Now, with COVID-19, CHWs are struggling to balance their new tasks within their prior broad scope of work that remains undefined. “The lack of CHW representation in discussions about implementation of primary health care is a major impediment to South Africa’s goal of rolling out Universal Health Coverage,” said Gale Mookroof, a CHW from the Northern Cape.
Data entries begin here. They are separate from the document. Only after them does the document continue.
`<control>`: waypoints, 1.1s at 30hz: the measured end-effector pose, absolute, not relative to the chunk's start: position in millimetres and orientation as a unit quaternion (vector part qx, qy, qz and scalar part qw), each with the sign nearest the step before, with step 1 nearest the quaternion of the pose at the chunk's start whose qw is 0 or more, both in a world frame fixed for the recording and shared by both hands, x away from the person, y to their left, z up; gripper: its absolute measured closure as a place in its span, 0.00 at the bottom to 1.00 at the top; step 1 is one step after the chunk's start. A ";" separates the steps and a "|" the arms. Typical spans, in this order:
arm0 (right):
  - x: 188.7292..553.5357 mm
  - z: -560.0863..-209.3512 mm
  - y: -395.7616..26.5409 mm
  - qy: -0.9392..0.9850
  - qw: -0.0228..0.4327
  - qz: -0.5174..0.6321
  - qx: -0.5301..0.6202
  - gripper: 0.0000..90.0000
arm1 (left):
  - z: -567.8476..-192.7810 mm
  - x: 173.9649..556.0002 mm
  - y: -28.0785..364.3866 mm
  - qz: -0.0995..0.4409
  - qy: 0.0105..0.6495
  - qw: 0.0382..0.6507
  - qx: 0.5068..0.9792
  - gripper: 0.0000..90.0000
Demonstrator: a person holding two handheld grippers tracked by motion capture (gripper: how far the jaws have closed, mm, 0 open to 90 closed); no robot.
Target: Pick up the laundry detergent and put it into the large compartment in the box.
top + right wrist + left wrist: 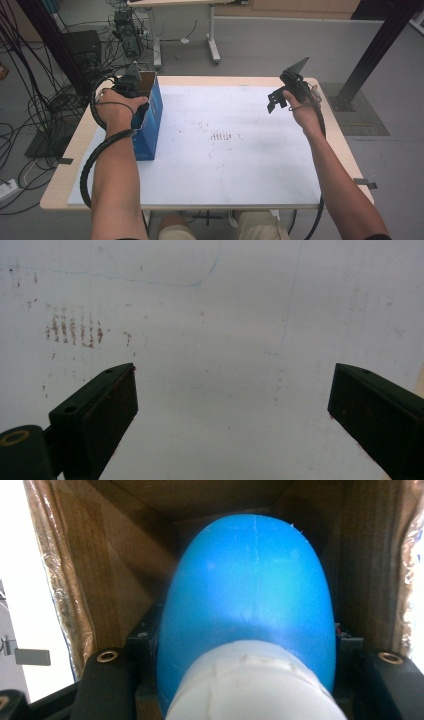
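Two grippers: held by one person at a white surface [240, 165].
Left gripper [245, 680]: inside the blue cardboard box [150, 120] at the surface's left edge, fingers clenched on a blue-and-white object [250, 605].
Right gripper [232, 405]: far right, fingers released, nothing between them.
Progress: object reached the box; letting go remains, likely.
Left gripper view: brown box interior.
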State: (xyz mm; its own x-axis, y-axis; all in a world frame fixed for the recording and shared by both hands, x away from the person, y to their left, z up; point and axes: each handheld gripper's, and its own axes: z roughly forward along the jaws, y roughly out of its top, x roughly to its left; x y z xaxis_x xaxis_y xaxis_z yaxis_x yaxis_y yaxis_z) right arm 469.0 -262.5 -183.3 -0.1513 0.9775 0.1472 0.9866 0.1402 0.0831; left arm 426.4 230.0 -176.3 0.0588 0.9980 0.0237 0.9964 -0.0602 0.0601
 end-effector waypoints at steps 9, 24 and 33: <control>468.9 -183.1 -263.9 -0.755 0.029 -0.081 -0.650 0.06 | -176.3 426.5 230.2 0.029 0.686 0.014 0.727 0.41; 469.2 -182.8 -263.3 -0.755 0.028 -0.080 -0.650 0.06 | -176.3 426.8 231.4 0.026 0.688 0.015 0.725 0.41; 469.3 -182.8 -263.3 -0.755 0.029 -0.080 -0.650 0.06 | -176.6 425.6 233.3 0.025 0.687 0.020 0.726 0.41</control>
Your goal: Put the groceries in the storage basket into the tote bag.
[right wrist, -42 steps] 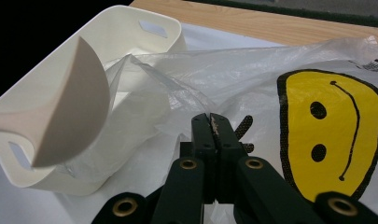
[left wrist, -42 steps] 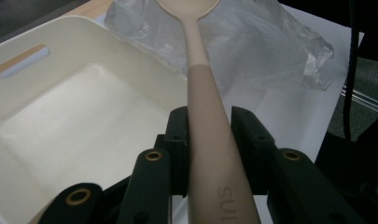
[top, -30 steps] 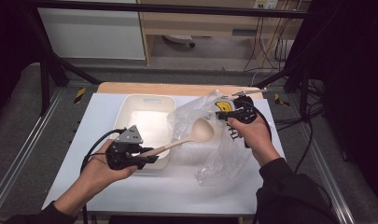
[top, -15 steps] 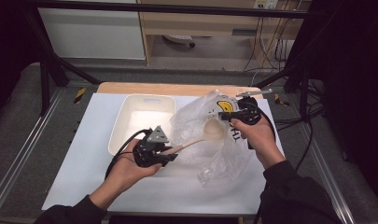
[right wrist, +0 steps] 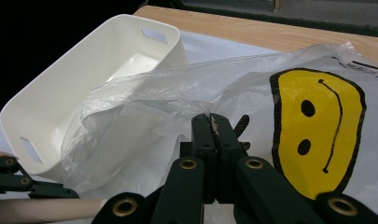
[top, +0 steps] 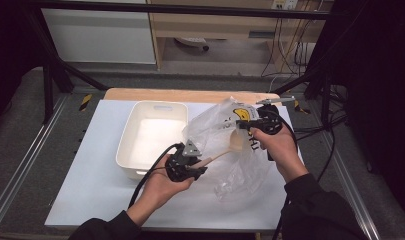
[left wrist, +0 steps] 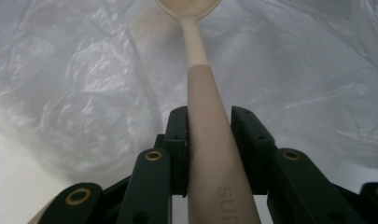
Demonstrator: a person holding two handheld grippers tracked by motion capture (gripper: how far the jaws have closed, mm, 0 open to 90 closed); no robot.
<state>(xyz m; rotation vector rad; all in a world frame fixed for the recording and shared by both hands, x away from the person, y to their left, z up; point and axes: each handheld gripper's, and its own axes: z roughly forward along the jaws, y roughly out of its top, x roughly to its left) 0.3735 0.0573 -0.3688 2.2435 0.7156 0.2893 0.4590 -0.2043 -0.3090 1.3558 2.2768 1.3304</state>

It has been estimated that if South Africa invests in 41,000 more CHWs, 34,800 lives will be saved in the next decade. However, before the program is expanded, we must ensure that national and provincial health departments allow CHWs to be represented when policy is made and implemented.

South Africa’s swift initial response to the COVID-19 pandemic instils hope that the country can make radical decisions to address its health problems. For the ongoing repercussions of the COVID-19 pandemic to be tackled effectively, the contribution of CHWs to the pandemic response and to a universal health coverage agenda needs to be adequately recognised. Their salaries should reflect the effort and risks they have shouldered alone for too long. It is time to enact changes that provide meaningful support to CHWs and grant them a seat at the table.

*The authors are all members and/or board members of TB Proof, a leading TB advocacy organisation in South Africa.